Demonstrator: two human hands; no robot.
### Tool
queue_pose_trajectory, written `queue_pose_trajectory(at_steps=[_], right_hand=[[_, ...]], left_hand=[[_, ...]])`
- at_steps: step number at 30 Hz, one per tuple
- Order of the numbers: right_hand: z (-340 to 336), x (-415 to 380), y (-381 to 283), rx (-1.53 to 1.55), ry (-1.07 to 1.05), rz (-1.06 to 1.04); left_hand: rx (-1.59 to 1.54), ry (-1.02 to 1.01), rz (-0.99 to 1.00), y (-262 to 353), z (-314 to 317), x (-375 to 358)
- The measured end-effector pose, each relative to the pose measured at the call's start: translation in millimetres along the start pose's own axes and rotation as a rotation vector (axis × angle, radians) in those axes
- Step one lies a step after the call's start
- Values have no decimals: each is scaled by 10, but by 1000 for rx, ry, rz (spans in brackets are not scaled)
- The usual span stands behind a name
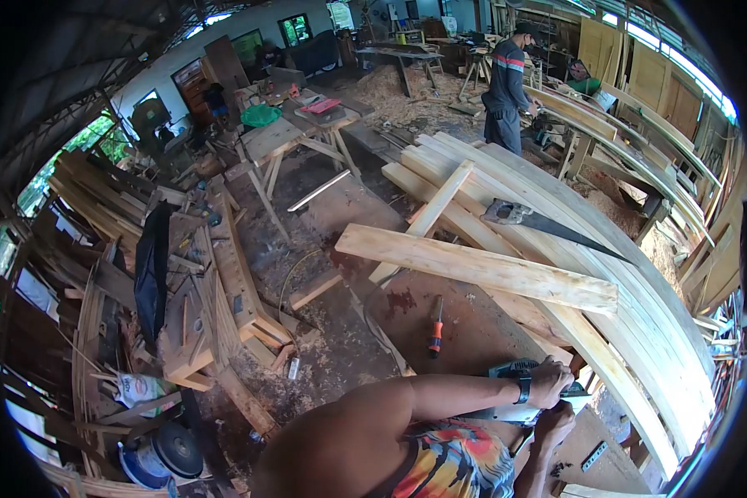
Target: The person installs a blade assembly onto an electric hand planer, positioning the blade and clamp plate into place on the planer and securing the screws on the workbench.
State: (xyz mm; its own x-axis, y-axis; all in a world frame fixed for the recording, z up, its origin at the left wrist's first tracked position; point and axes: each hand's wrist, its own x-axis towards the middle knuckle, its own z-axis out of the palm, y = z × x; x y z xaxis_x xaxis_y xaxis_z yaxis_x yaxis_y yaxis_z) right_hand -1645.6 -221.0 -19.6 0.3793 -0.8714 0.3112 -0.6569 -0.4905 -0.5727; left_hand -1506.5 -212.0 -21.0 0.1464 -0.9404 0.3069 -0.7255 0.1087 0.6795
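Observation:
A green and grey power tool [513, 367], perhaps a hand planer, lies on the brown board [473, 328] in front of my body. My left hand [549, 382], with a dark watch on its wrist, is curled closed at the tool's right end. Just below it my right hand [554, 422] is closed too, its fingers close against the left hand. What they grip is hidden between the fingers and the tool. A screwdriver [436, 329] with an orange and black handle lies beyond my left forearm. Near my right hand rests a small metal strip with holes [594, 456].
A handsaw [515, 216] lies on the stack of long planks [631, 332] at the right. One loose plank [473, 264] crosses over them. A co-worker [506, 87] stands at a far bench. Sawhorse tables [274, 139], timber offcuts and shavings fill the workshop's left and back.

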Motion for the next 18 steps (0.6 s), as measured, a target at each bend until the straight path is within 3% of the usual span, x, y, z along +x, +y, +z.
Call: queue_pose_trajectory(at_steps=[5,10,12,14,15,16,17,18], right_hand=[[14,-29,1,-160,9,-72],[-4,-7,-44,-121,-31,-50],[21,-20,37,-112,-31,-51],[-11,-7,-40,-76,-107,95],[-29,-16,-36,-97,-147,98],[-99,-7,-92,-181,-247,135],[-37,10,-68,-13,-183,166],[30,-1,36,-40,-183,89]], left_hand=[[4,45,14,2,-6,-17],[-2,67,35,81,-105,-23],[73,-38,-40,107,-146,0],[30,113,31,-64,80,-19],[-37,-30,-47,47,-94,-13],[-24,-3,-13,48,-94,-13],[-93,-47,-85,10,-79,-4],[-90,-59,-17,-57,-76,10]])
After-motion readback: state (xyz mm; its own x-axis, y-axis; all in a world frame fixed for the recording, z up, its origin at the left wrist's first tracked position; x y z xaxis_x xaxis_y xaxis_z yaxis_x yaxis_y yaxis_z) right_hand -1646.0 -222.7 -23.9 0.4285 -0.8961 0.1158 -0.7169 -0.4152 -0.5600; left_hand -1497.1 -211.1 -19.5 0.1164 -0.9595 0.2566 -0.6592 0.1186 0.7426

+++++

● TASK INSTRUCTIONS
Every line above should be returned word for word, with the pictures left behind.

● TASK SOLUTION
Demonstrator: two human hands; no robot.
### Tool
queue_pose_trajectory, written `queue_pose_trajectory(at_steps=[_], right_hand=[[_, ...]], left_hand=[[_, ...]])`
- at_steps: step number at 30 Hz, one per tuple
- Order of the numbers: right_hand: z (-340 to 336), x (-415 to 380), y (-381 to 283), rx (-1.53 to 1.55), ry (-1.07 to 1.05), rz (-1.06 to 1.04); left_hand: rx (-1.59 to 1.54), ry (-1.02 to 1.01), rz (-0.99 to 1.00), y (-262 to 353), z (-314 to 317), x (-375 to 358)
- The measured end-effector pose, each relative to the pose measured at the call's start: translation in millimetres along the start pose's own axes and rotation as a rotation vector (axis × angle, radians) in those axes
- Step one lies a step after the call's start
- Values have no decimals: each is scaled by 10, but by 1000 for rx, ry, rz (spans in brackets are not scaled)
- The usual span stands behind a name
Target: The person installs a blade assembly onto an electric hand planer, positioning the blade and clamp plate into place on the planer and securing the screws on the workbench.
State: (xyz mm; its own x-axis, y-axis; all in a world frame fixed for the recording, z up, its origin at the left wrist's first tracked position; point and axes: each hand's wrist, its own x-axis towards the middle knuckle, its own z-axis out of the palm, y = z × x; x y z xaxis_x xaxis_y xaxis_z yaxis_x yaxis_y yaxis_z) right_hand -1645.6 -221.0 -19.6 0.3793 -0.8714 0.3112 -0.6569 -0.4905 -0.5727; left_hand -1506.5 -212.0 -21.0 0.1464 -0.9404 0.3069 -0.7255 0.1087 0.6795
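Observation:
A green and grey power tool [513, 367], perhaps a hand planer, lies on the brown board [473, 328] in front of my body. My left hand [549, 382], with a dark watch on its wrist, is curled closed at the tool's right end. Just below it my right hand [554, 422] is closed too, its fingers close against the left hand. What they grip is hidden between the fingers and the tool. A screwdriver [436, 329] with an orange and black handle lies beyond my left forearm. Near my right hand rests a small metal strip with holes [594, 456].
A handsaw [515, 216] lies on the stack of long planks [631, 332] at the right. One loose plank [473, 264] crosses over them. A co-worker [506, 87] stands at a far bench. Sawhorse tables [274, 139], timber offcuts and shavings fill the workshop's left and back.
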
Motion for the next 18 steps (0.6 s), as measured, a target at each bend until the straight path is within 3% of the usual span, x, y, z along +x, +y, +z.
Call: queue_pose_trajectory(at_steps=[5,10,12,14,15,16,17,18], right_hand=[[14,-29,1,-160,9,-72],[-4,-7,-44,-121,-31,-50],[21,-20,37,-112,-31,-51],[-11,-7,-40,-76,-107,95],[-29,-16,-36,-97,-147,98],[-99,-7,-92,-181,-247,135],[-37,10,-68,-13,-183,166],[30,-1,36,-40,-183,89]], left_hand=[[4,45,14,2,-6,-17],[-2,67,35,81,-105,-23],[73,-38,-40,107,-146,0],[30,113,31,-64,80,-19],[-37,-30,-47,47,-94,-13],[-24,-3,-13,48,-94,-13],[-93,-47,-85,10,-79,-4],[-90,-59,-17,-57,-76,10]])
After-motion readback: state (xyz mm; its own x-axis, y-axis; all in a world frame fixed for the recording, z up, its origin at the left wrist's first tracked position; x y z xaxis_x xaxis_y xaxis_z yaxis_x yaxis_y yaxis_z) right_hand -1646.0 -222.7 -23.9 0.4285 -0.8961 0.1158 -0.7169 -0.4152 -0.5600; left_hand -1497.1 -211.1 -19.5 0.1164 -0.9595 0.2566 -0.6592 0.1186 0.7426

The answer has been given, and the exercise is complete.